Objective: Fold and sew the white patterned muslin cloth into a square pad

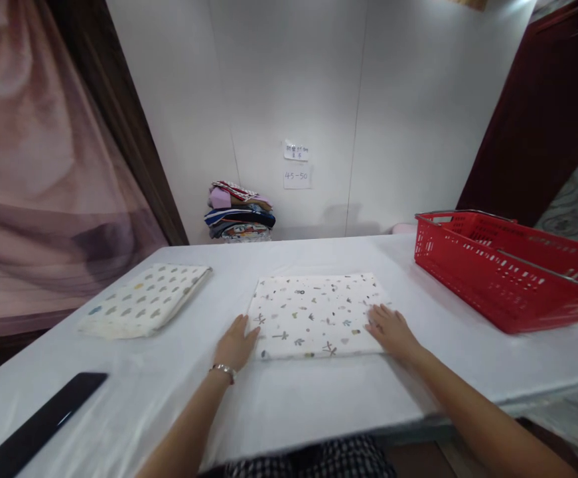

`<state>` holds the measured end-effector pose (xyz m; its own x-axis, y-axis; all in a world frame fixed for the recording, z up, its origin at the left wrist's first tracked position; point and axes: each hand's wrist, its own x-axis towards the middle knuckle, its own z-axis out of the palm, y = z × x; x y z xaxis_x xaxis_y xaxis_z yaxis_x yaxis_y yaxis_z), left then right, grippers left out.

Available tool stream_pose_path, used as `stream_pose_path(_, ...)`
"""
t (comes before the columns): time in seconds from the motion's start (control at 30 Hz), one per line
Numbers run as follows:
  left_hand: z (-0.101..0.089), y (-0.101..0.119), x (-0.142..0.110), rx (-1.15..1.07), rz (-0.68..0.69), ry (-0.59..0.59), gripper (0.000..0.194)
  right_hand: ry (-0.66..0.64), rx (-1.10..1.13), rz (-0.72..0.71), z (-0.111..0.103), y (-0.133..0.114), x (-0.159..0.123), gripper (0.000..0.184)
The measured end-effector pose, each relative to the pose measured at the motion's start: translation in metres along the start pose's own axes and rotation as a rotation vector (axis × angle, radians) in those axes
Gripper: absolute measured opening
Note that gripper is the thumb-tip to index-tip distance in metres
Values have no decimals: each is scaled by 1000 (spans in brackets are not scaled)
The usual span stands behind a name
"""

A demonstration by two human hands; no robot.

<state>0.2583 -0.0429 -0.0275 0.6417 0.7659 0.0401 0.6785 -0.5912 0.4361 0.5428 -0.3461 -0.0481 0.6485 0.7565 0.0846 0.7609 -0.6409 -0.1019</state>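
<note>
A white cloth printed with small plants and palm trees lies folded into a flat rectangle in front of me. At its left edge rests my left hand, fingers stretched out and a bracelet on the wrist. My right hand lies flat over the cloth's right edge, its fingers extended. Neither hand grips anything. To the left of the cloth is another folded cloth, cream with grey cloud shapes and a few coloured ones.
A red plastic basket with metal handles stands on the right of the white-covered table. A long black flat object lies at the front left. Behind the table are a stack of folded fabrics and a wall with paper notes.
</note>
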Motion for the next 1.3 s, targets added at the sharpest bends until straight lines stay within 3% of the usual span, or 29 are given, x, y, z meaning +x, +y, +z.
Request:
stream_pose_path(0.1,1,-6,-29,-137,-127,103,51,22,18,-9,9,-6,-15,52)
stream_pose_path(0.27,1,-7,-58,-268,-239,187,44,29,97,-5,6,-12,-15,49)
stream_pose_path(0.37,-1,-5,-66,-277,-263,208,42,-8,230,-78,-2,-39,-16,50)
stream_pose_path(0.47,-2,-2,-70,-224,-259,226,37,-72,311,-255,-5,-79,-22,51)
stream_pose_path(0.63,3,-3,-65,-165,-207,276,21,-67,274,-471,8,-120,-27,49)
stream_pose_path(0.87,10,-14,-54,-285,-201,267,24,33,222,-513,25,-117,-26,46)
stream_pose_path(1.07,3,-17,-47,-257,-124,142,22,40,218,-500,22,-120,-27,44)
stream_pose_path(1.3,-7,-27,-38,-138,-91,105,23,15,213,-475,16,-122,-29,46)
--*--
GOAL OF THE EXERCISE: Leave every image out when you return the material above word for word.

ANSWER SECTION:
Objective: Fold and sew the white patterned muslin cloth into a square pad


`<state>` holds the measured end-effector pose (xyz m; its own x-axis, y-axis; all in a world frame fixed for the recording, z up, its origin at the left wrist's first tracked position; point and axes: each hand's wrist, its own x-axis towards the middle knuckle, its own z-axis out of the palm, y = z × x; x y z xaxis_x xaxis_y xaxis_z yaxis_x yaxis_y yaxis_z), left then right, grippers left out.

Available tool stream_pose_path, used as `stream_pose_path(_, ...)`
"""
t (comes before the columns): time in seconds from the motion's start (control at 30 Hz), one per line
Numbers run as follows:
  left_hand: z (-0.101..0.089), y (-0.101..0.119), x (-0.142..0.110), rx (-1.15..1.07), rz (-0.68..0.69), ry (-0.59..0.59), gripper (0.000..0.194)
  right_hand: ry (-0.66..0.64), rx (-1.10..1.13), rz (-0.72..0.71), z (-0.111..0.103), y (-0.133..0.114), x (-0.159..0.123), gripper (0.000..0.184)
The measured end-effector pose, each relative to the pose measured at the motion's start: translation in metres along the start pose's own axes and rotation as a rotation vector (axis × angle, radians) in those axes
Gripper: absolute measured opening
Note that gripper is the thumb-tip to index-tip distance in metres
Values have no decimals: each is scaled by 1000 (spans in brackets are not scaled)
The usual span stands behind a name
"""

A demonstration by two human hands; no robot.

<state>0.2583 -0.0429 -0.0275 0.6417 0.7659 0.0401 0.6785 -0.5912 0.4361 0.5428 -0.3461 -0.0481 0.6485 0.7565 0.0846 0.7609 -0.6409 -0.1019</state>
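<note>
A white cloth printed with small plants and palm trees lies folded into a flat rectangle in front of me. At its left edge rests my left hand, fingers stretched out and a bracelet on the wrist. My right hand lies flat over the cloth's right edge, its fingers extended. Neither hand grips anything. To the left of the cloth is another folded cloth, cream with grey cloud shapes and a few coloured ones.
A red plastic basket with metal handles stands on the right of the white-covered table. A long black flat object lies at the front left. Behind the table are a stack of folded fabrics and a wall with paper notes.
</note>
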Motion for the next 1.3 s, targets added at the sharpest bends until straight lines stay within 3% of the usual span, or 29 are given, x, y, z meaning +x, +y, +z.
Request:
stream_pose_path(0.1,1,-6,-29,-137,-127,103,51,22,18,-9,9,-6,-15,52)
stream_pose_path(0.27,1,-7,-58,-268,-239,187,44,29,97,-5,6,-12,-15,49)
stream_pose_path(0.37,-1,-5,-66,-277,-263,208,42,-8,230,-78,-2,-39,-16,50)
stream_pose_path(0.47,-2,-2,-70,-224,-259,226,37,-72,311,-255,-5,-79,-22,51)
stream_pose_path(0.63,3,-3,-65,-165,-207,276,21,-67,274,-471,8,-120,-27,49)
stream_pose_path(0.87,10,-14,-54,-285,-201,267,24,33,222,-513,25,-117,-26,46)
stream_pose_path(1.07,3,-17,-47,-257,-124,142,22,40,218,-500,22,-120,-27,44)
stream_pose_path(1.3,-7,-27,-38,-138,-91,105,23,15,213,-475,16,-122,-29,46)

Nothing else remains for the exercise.